2. Mentioned above Yakutsk is located in the Far East, as well as Kamchatka or whatever.
3. You know, there is a huge region called the Far East, and it is NOT a part of Siberia, it's located to the East of Siberia, so I wonder if the European geographical education is that bad?
4. Siberia is not the synonym of the cold. First, it's huge. Second, exactly because of the size, it's rather different.
And piles of other standard stereptypes...
Oh, and yes, Osip Mandelshtam, Solzhenitzyn, the demographics of Siberia, the ethnic peoples living around the Sea of Okhotsk (you see, living in the Far East of Russia, not Siberia) - no more than cheap stereotypes, as the first guest's already said.

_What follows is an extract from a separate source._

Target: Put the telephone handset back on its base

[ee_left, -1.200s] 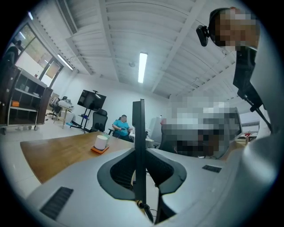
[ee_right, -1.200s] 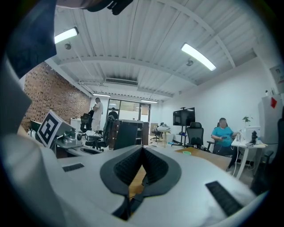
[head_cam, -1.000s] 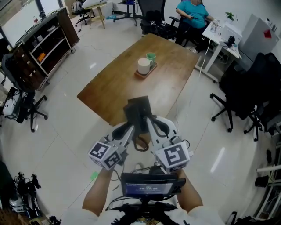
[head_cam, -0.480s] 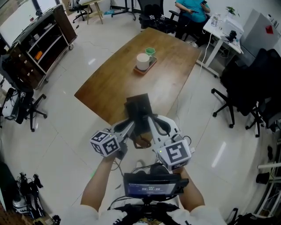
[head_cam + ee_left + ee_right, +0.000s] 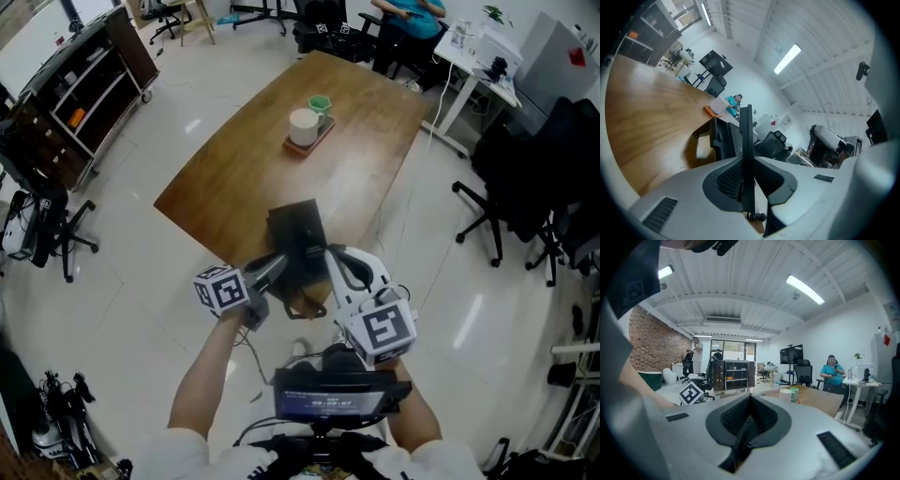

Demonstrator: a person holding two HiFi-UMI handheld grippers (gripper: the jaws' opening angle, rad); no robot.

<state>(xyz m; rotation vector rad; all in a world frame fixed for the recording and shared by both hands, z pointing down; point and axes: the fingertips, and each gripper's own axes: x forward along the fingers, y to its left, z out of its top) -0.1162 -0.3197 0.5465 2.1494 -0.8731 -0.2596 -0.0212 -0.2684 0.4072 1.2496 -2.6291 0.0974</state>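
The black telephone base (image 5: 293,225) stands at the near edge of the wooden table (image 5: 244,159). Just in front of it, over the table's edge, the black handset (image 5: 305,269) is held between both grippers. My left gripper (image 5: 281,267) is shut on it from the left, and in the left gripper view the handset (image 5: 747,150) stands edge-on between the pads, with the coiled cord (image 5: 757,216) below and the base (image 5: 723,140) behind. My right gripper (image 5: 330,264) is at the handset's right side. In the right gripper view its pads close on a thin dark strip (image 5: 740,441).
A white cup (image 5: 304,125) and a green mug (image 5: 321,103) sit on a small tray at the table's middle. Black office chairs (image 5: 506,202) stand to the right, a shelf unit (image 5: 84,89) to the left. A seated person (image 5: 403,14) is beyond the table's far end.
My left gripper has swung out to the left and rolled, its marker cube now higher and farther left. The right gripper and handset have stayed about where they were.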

Sorry, your blog's really one of the best ones I've ever read. When you know what you're talking about.
(no subject)
Date: 2010-01-25 04:25 pm (UTC)As for Siberia being synonymous with cold, well, I'm sorry to tell you that in the popular imagination -- and with good reason -- it is synonymous with cold. Play word association with people inside and outside of Siberia and I'm sure "cold" will be within their first few responses. With good reason! Do you know the temperature range tomorrow in Novosibirsk? It's between minus 28 and minus 35 degrees! That's cold!
I'm sorry you think Mandelstam is stereotypical -- have you read him?